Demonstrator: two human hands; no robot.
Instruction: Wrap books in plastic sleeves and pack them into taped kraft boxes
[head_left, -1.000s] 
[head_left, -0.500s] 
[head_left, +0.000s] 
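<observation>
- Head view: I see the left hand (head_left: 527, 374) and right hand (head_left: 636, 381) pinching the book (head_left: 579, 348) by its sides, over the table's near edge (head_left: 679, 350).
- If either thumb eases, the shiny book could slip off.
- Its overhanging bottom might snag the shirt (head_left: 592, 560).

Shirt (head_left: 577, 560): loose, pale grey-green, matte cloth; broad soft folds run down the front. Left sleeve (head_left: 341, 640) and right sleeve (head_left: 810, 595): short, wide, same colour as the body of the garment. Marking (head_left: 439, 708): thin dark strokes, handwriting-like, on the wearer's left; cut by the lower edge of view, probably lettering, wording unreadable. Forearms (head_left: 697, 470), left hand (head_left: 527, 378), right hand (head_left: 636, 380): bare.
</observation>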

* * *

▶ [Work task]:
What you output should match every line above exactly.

▶ [Response to the exercise]:
Demonstrator: two human hands; no robot.
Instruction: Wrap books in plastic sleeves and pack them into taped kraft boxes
[head_left, -1.000s] 
[head_left, -0.500s] 
[head_left, +0.000s] 
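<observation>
- Head view: I see the left hand (head_left: 527, 374) and right hand (head_left: 636, 381) pinching the book (head_left: 579, 348) by its sides, over the table's near edge (head_left: 679, 350).
- If either thumb eases, the shiny book could slip off.
- Its overhanging bottom might snag the shirt (head_left: 592, 560).

Shirt (head_left: 577, 560): loose, pale grey-green, matte cloth; broad soft folds run down the front. Left sleeve (head_left: 341, 640) and right sleeve (head_left: 810, 595): short, wide, same colour as the body of the garment. Marking (head_left: 439, 708): thin dark strokes, handwriting-like, on the wearer's left; cut by the lower edge of view, probably lettering, wording unreadable. Forearms (head_left: 697, 470), left hand (head_left: 527, 378), right hand (head_left: 636, 380): bare.
</observation>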

No further response is needed.